» **PROBLEM DETAILS**
Beginning with the line below that contains "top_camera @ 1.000" and ending with the line that contains "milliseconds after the", retype every line exactly. Pictures are not copied.

==*==

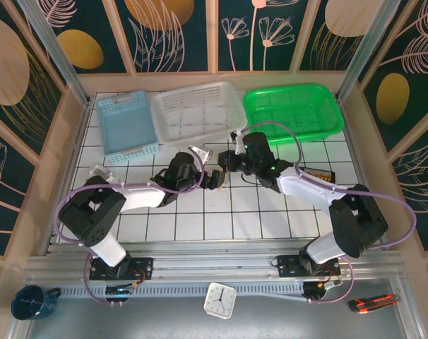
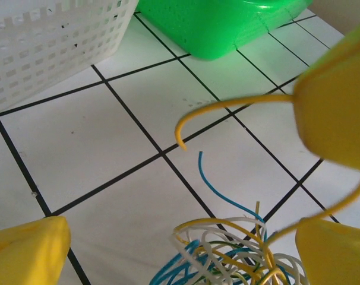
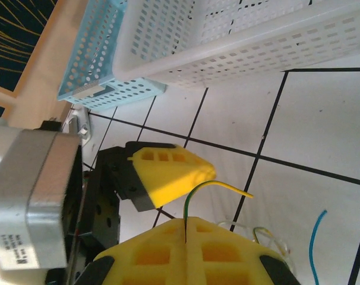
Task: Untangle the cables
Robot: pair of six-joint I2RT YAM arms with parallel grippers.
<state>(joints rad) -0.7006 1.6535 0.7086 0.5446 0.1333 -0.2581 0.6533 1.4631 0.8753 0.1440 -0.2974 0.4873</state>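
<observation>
We see the cables (image 2: 227, 258) as a small clump of very thin, curly wires in blue, white and yellow. It lies on the white tiled bench (image 1: 221, 226) near the middle, on the near side of the white basket (image 1: 198, 109) and the green basket (image 1: 293, 113). In the left wrist view the loops cross and overlap one another, and one blue wire (image 2: 211, 181) sticks out of the clump to a free end. The left gripper (image 2: 180, 237) stands wide, its yellow fingers (image 2: 28, 252) well apart on either side of the clump; we cannot tell whether they touch it. The right gripper (image 3: 185, 222) is closed on a yellow wire (image 3: 218, 185), which rises from the seam between its fingers and bends over to a free tip. Both grippers sit close together over the clump.
</observation>
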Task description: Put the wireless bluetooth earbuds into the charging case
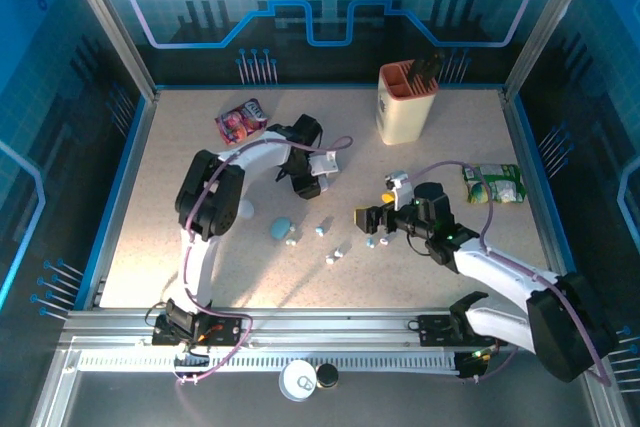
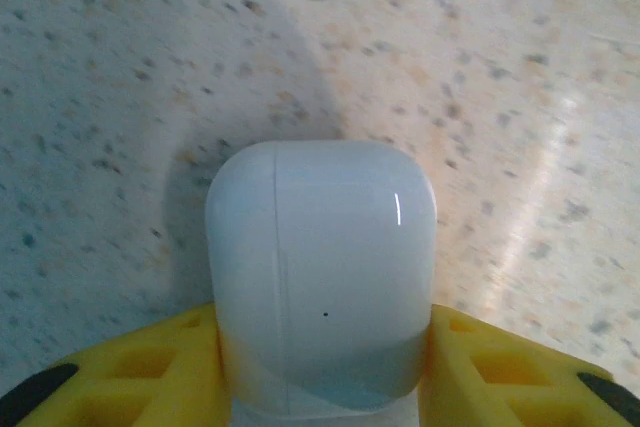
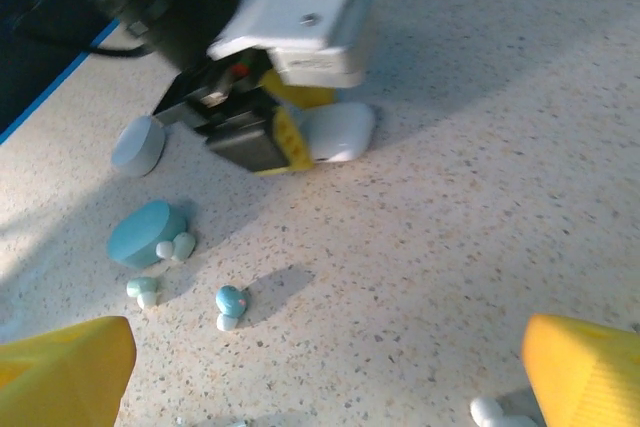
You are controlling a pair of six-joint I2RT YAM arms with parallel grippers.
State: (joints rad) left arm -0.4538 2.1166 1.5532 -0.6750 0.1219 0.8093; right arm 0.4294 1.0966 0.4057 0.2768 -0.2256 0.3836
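Note:
A white charging case (image 2: 322,267) lies on the speckled table, closed, its lid seam running down its left side. My left gripper (image 2: 320,335) is shut on it, with a yellow finger pressed against each side. In the right wrist view that case (image 3: 340,132) pokes out of the left gripper (image 3: 290,139). Small earbuds are scattered on the table: a blue one (image 3: 230,303), pale ones (image 3: 176,247) (image 3: 143,291) beside a blue case (image 3: 142,232), and a white one (image 3: 495,412). My right gripper (image 3: 320,377) hovers open above them, holding nothing. From above, the earbuds (image 1: 320,229) lie between both grippers.
A pale round case (image 3: 138,144) lies left of the blue case (image 1: 282,229). A beige holder (image 1: 405,102) stands at the back; a snack packet (image 1: 240,120) lies at the back left and a green packet (image 1: 495,184) on the right. A round lid (image 1: 298,379) rests on the front rail.

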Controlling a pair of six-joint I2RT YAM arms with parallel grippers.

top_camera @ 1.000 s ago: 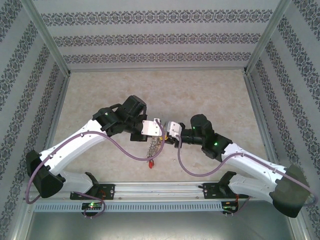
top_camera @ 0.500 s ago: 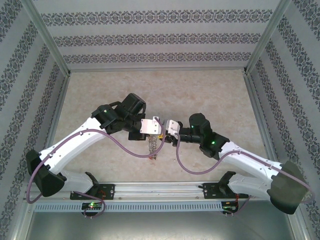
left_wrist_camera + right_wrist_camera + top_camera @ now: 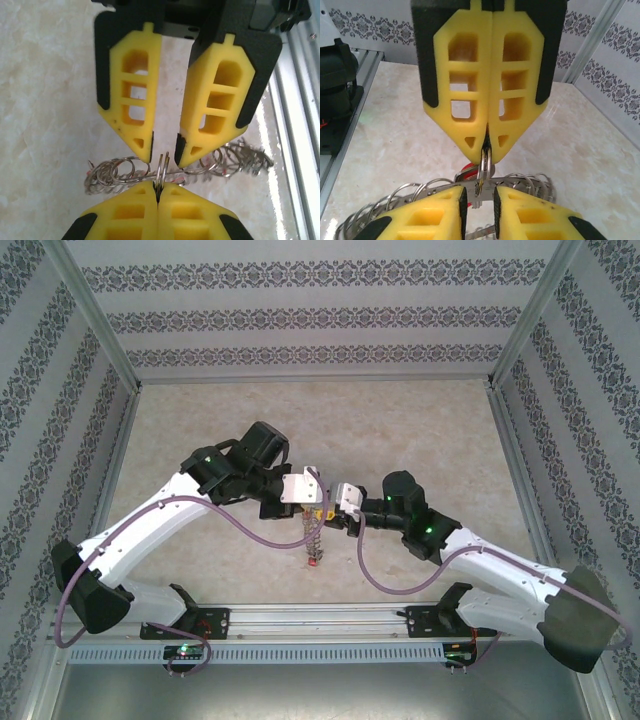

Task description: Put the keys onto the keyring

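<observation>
Bright, even light, soft shadows; wrist-cam foregrounds slightly blurry, bkgd soft

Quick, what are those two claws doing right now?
Left gripper: jaws shut on the keyring.
Right gripper: jaws slightly open, straddling that ring, apparently not clamping it.

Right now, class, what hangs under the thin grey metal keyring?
A bunch of small silver-grey metal keys, ending in a red tag. Yellow gripper fingers cover where the bunch meets the keyring.
</observation>
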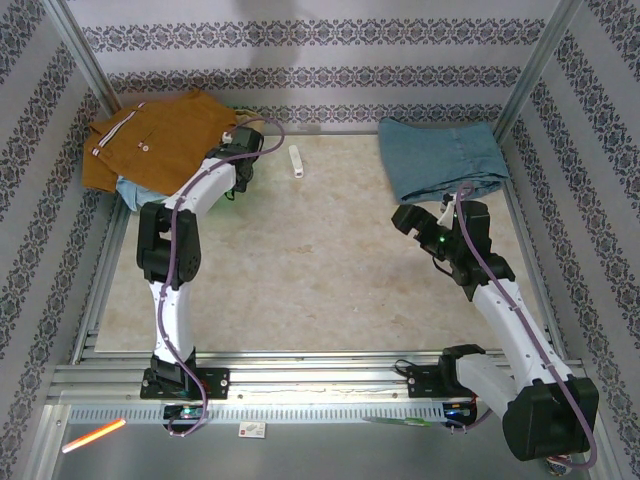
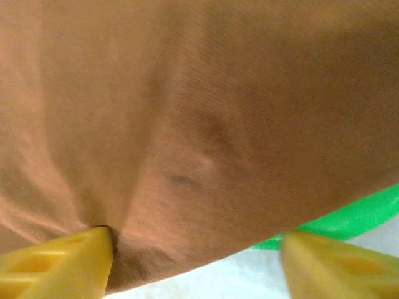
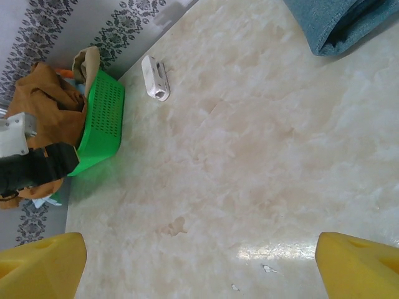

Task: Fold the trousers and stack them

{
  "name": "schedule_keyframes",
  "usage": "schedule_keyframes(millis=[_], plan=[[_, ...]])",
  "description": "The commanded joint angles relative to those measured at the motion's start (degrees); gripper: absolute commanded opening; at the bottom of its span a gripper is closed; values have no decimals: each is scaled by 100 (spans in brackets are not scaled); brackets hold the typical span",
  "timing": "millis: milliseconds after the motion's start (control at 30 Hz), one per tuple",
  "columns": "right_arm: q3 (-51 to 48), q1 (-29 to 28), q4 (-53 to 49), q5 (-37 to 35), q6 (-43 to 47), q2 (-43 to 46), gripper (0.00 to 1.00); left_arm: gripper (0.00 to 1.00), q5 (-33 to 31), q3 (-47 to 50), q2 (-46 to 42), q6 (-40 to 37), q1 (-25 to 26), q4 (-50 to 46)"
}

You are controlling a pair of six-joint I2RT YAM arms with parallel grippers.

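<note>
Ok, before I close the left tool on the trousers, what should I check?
1. Left tool at the trousers: ok, its fingers straddle rust-brown cloth.
2. Left tool open for the grasp: ok.
3. Which part of the trousers lies between the fingers: cannot tell.
4. Trousers free of the green basket: not ok, they overlap it.
5. Right tool out of the way: ok, open above the table.
</note>
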State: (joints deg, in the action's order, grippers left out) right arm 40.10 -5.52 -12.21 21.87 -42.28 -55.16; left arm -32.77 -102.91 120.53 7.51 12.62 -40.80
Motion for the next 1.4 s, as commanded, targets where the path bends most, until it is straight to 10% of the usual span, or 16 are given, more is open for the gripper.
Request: schedule_keyframes(millis=[0, 133, 733, 1133, 1367], plan=[[86, -52, -141, 76, 161, 63, 95, 42, -129, -291, -65, -206, -84, -224], [188, -51, -121, 140, 139, -34, 94, 0, -235, -371, -117, -285, -89, -224], [420, -317, 108, 38, 63, -472, 91, 0, 365, -654, -1965, -388, 193, 103], [679, -510, 320, -95, 166, -916, 91, 0, 316, -1073, -3199, -1685, 2645, 641], [656, -511, 359, -78, 181, -964, 91, 0, 106, 422, -3828, -1065, 3514, 966]])
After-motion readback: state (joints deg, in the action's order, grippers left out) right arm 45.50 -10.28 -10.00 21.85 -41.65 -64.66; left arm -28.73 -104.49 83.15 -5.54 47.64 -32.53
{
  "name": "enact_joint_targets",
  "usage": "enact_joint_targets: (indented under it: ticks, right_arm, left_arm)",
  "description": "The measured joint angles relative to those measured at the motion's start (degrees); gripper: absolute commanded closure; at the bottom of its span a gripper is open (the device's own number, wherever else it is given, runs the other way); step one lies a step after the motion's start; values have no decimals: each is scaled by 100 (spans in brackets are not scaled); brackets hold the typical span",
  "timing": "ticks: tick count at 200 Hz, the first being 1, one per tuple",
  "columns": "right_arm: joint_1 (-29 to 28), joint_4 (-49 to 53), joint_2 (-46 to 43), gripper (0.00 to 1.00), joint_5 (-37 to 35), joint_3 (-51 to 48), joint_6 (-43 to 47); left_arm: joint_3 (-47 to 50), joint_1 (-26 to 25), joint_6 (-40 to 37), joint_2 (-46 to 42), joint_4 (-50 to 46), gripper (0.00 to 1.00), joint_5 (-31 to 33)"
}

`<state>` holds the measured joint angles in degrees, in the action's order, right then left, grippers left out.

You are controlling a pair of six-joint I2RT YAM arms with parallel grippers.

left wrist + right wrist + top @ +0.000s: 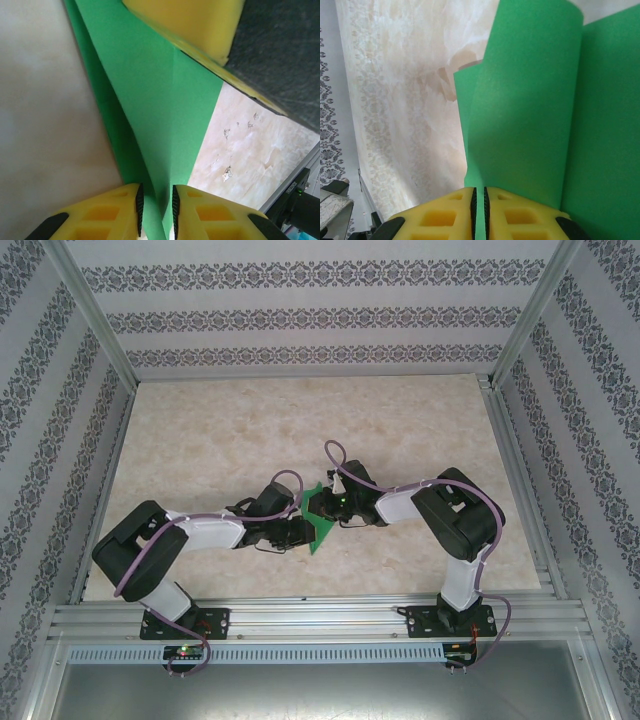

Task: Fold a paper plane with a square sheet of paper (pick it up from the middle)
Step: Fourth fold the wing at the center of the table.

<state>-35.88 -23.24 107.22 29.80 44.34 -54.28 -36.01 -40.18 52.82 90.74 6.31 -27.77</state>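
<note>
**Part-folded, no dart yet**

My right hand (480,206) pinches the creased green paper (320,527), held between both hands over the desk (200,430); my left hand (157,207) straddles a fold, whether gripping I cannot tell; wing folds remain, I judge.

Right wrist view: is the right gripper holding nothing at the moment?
No, the folded green paper runs down into the narrow slit between the fingers of the right gripper.
</note>
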Motion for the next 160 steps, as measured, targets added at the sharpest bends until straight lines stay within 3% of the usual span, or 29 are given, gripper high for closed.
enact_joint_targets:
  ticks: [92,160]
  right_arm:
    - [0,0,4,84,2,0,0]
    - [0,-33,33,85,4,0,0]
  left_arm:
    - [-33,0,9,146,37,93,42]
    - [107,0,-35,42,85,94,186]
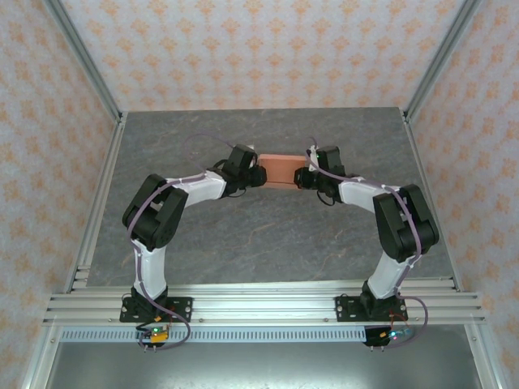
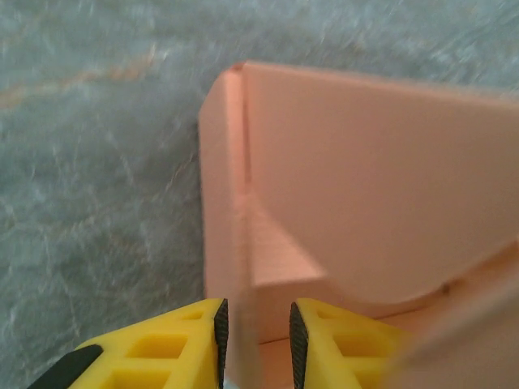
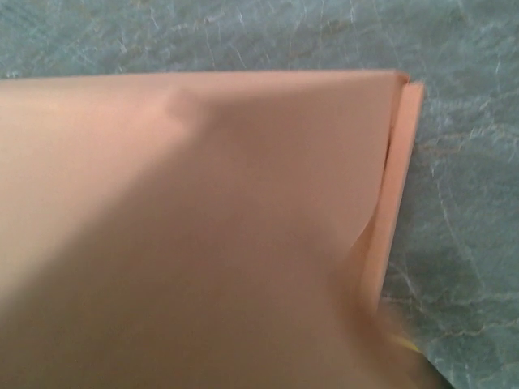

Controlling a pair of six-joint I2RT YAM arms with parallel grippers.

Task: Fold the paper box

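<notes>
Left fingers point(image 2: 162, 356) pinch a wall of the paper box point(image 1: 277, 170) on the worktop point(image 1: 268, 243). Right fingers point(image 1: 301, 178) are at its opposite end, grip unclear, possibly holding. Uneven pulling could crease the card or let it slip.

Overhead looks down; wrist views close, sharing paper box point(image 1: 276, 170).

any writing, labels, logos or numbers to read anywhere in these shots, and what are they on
No readable text anywhere.
Salmon-orange card paper box: plain, no print, in the wrist views too.
Orange-and-white patterned wallpaper: ornaments only, no letters.
Grey marbled table: veins only.
Black base of the left arm: any marking is too small to read.
</notes>
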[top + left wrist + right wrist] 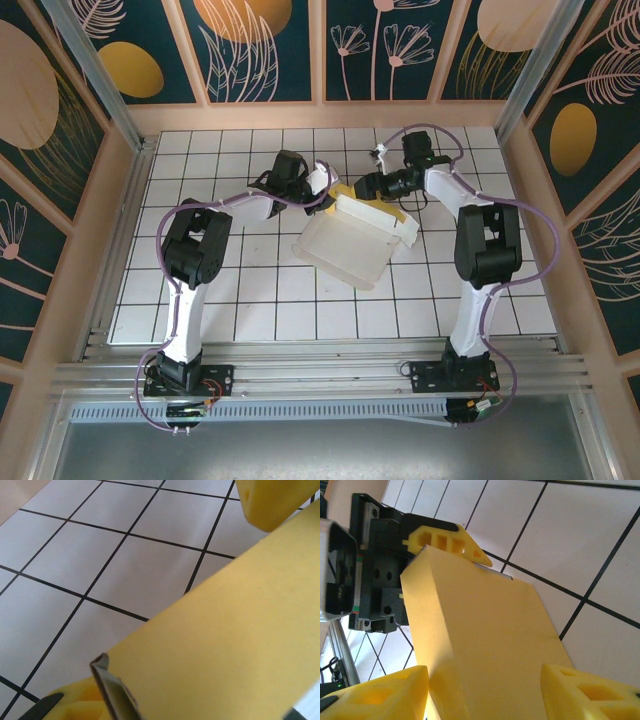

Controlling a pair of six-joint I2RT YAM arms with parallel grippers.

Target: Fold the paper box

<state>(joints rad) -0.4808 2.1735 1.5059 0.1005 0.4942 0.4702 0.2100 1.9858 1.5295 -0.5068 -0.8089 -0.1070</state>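
Note:
The paper box [350,245] lies tilted in the middle of the table, pale white face up, with a yellow strip along its far edge. My left gripper [330,195] is at the far left corner, shut on the card. In the left wrist view [172,602] the yellow card [225,630] runs between the fingers, its folded edge [107,680] near the lower one. My right gripper [368,187] is at the far edge, open. Its fingers [375,695] straddle a yellow panel [485,630], the left one against the fold. The left gripper's finger [445,542] sits at the panel's far end.
White tiles with black lines [250,290] cover the table. Patterned walls [270,50] and metal posts [95,70] close it in at the back and sides. Purple cables [430,130] loop over both arms.

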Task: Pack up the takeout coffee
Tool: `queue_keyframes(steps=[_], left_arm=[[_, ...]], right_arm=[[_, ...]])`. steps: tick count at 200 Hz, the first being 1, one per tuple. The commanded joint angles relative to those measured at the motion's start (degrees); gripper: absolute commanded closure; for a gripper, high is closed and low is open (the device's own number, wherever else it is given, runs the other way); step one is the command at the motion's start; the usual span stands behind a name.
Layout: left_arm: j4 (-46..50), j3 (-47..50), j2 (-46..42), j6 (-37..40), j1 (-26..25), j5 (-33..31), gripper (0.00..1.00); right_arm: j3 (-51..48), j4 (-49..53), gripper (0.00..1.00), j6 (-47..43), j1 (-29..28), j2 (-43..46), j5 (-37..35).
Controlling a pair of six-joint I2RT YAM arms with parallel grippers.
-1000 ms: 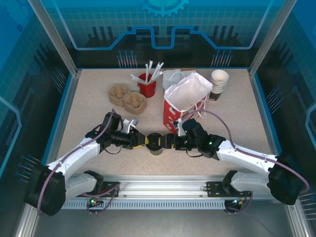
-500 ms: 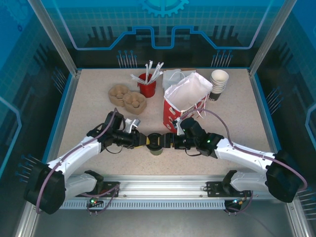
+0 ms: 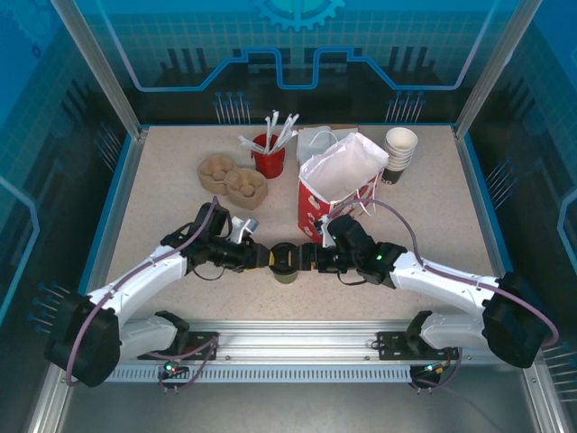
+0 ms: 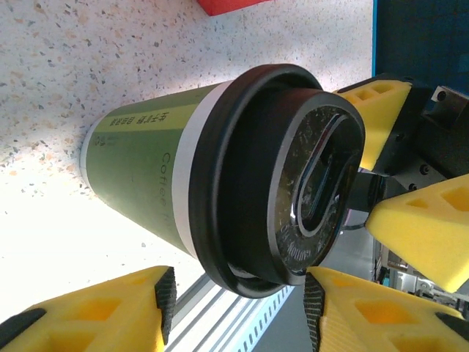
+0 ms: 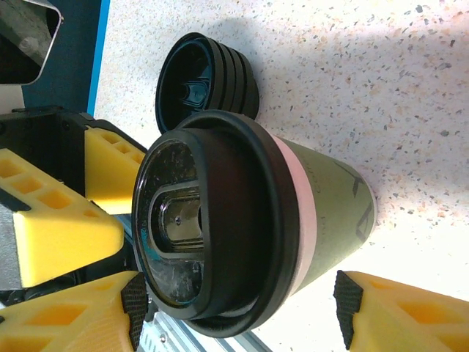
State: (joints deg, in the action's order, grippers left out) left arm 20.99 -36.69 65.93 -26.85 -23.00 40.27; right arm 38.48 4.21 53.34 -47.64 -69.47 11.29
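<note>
green-walled coffee cup (image 3: 285,262) stands upright on the counter (image 3: 162,189) between your arms, near the bag (image 3: 338,176). left end effector (image 4: 238,286) and right end effector (image 5: 240,293) both gape wide beside it, gripping nothing. likely light, crushable paper: squeeze gently below the lid (image 4: 293,183).

Glossy black plastic lid (image 4: 293,176), matt paper cup (image 4: 139,169)
</note>
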Motion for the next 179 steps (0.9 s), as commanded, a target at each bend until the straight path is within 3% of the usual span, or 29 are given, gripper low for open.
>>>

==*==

» **YOUR RESPONSE**
top_camera @ 1.000 s ago: 
top_camera @ 0.500 s ago: 
left_wrist_camera + right_wrist_camera + top_camera @ now: 

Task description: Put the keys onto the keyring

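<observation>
Bright, even light, soft shadows; wrist-cam foregrounds slightly blurry, bkgd soft

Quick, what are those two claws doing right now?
Left gripper: jaws shut on the keyring.
Right gripper: jaws slightly open, straddling that ring, apparently not clamping it.

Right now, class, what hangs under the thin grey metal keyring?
A bunch of small silver-grey metal keys, ending in a red tag. Yellow gripper fingers cover where the bunch meets the keyring.
</observation>
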
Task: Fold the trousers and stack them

{
  "name": "schedule_keyframes",
  "usage": "schedule_keyframes(millis=[_], plan=[[_, ...]])",
  "description": "The commanded joint angles relative to those measured at the motion's start (degrees); gripper: absolute commanded opening; at the bottom of its span a gripper is closed; values have no decimals: each is scaled by 100 (spans in brackets are not scaled); brackets hold the typical span",
  "timing": "millis: milliseconds after the motion's start (control at 30 Hz), one per tuple",

What came before is the finished answer.